Two Dublin schoolboys have been found guilty of sexually assaulting a then 13-year-old friend who was held down in a park while a hairbrush handle was shoved into his anus.
The pair, both aged 15, pleaded not guilty to sexually assaulting the boy on a date in June last year when a group of friends were having a kickabout in Dublin.
The defendants were aged 14 at the time of the alleged incident.
Following a five-day non-jury trial at the Dublin Children’s Court, Judge Brian O’Shea found that they told lies and were guilty. He adjourned sentencing pending the preparation of a victim impact statement.
The Probation Service is also to carry out assessments and draft pre-sentence reports on the two defendants who, along with family members in court, were visibly upset at the end of the proceedings. None of the parties in the case can be identified.
The complainant, now aged 14, testified that after playing football he lay on the ground facing down.
One of the defendants lay on top of him for a few minutes. He agreed they had been friends and often did mess fights because they were interested in WWE wrestling. However, he remembered that this was different.
He panicked and tried to get his friend off him by pinching him, and he could not breathe. Someone had a hairbrush and gave it to that boy who had his legs across him.
He alleged the first boy “put it up my arsehole” by its handle, and it went half way up for five or six seconds.
The second defendant, he alleged, “came over and put it right up”. The first boy held him down, he said. His shorts and underwear “were twisted into my arsehole” and they were torn.
He glanced around and could see them laughing. “They thought it was a mess, but it was very serious,” he said. Immediately afterwards, he overheard the second defendant say “you did it first” and the first defendant replied “you are the one who stuck it up all the way”.
It was sore, stinging and he felt sick and embarrassed afterwards, he said.
Other people there thought he was shaking with anger, but it was really out of feeling sick, scared and embarrassed, he told the court.
He lay down flat and cried for 10 seconds afterwards. “Everyone was gathered around asking if I was alright. I ignored them,” he recalled.
The boy then got on his bike and headed home. He cried for about 10 minutes there and then went out to get food, but could not eat it.
A teenage girl witnessed it and said the boy’s shorts were ripped and he appeared to be crying afterwards. She said the first defendant was on top of him and the second defendant then “put the hairbrush up his bum”.
The girl, aged 14, was friends with the complainant and she knew the defendants. She was only three or four feet away from them when it happened.
Cross-examination
The first boy, who wrestled with the complainant, gave evidence in the trial. He told the court they had been laughing and messing and he got the better of his friend.

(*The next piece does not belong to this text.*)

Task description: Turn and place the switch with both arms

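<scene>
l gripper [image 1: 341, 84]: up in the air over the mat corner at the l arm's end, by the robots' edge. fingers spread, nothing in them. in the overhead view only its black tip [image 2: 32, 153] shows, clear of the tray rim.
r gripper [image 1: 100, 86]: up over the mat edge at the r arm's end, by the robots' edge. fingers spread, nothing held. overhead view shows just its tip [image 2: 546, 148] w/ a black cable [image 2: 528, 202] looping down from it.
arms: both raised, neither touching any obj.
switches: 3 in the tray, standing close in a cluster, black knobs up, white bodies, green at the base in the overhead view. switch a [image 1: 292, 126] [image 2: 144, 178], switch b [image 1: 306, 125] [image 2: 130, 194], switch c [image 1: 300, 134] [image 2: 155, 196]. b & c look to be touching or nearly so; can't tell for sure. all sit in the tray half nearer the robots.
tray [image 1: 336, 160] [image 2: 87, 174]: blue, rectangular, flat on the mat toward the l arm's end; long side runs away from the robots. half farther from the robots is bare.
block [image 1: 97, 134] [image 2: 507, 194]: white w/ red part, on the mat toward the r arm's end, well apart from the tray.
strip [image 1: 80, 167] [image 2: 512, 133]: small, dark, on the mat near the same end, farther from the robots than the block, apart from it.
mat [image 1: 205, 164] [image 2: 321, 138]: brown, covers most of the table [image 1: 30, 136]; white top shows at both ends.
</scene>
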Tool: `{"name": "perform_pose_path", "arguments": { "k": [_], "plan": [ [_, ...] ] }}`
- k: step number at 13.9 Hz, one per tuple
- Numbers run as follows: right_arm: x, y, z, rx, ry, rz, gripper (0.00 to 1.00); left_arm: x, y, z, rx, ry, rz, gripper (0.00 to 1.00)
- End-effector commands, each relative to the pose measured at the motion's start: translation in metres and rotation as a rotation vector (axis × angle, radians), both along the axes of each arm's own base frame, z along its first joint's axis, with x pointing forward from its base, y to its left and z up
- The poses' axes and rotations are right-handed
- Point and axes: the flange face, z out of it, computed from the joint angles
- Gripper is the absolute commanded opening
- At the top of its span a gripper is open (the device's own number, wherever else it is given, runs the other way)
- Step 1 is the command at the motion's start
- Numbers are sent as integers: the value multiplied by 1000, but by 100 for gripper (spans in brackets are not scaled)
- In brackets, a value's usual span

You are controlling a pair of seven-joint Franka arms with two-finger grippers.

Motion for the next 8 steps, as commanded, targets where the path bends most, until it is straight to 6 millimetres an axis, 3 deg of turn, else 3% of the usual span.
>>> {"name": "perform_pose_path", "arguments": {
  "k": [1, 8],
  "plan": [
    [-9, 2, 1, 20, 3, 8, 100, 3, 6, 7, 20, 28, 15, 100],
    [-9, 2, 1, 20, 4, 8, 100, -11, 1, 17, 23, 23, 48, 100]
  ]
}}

He was sitting on his back slapping the back of his head and ruffling his hair until he heard him say “aargh”. He got up and went home for his dinner and did not notice anything, he claimed.
He denied holding the victim down and claimed he knew nothing about a hairbrush being used.
Cross-examined by prosecution counsel Fionnuala O’Sullivan (instructed by State solicitor Michelle Sheeran), he said he did not see the co-defendant and he was completely unaware anything happened.
He disputed evidence from the complainant’s mother that he told her “the other fellah did it” when he and his father went to speak to her later at her home. He could not remember saying it was the other boy, but he admitted he might have.
It was put to him that he held the complainant down while the co-accused inserted the hairbrush, and it was something they did together. That was false, he replied.
The victim’s mother told the court that this boy’s father had told her “your son is only a rat”.
She had found out about the incident from the mother of the teenage girl who witnessed the assault on her son.
The co-defendant did not give evidence but had made a statement to gardaí. The court heard he claimed the first boy and another youth were on the complainant, and it got “out of hand”. He maintained he went over to take the hairbrush from the first defendant.
Delivering a guilty verdict, Judge O’Shea said he was satisfied the prosecution had established the facts beyond reasonable doubt against both accused. He concluded that the first boy’s account was “just not not credible” and that he had told lies.
Judge O’Shea was satisfied that the youth knew his co-accused was there, that a sexual assault was taking place and that he restrained the complainant during his ordeal.
The pair were remanded on continuing bail.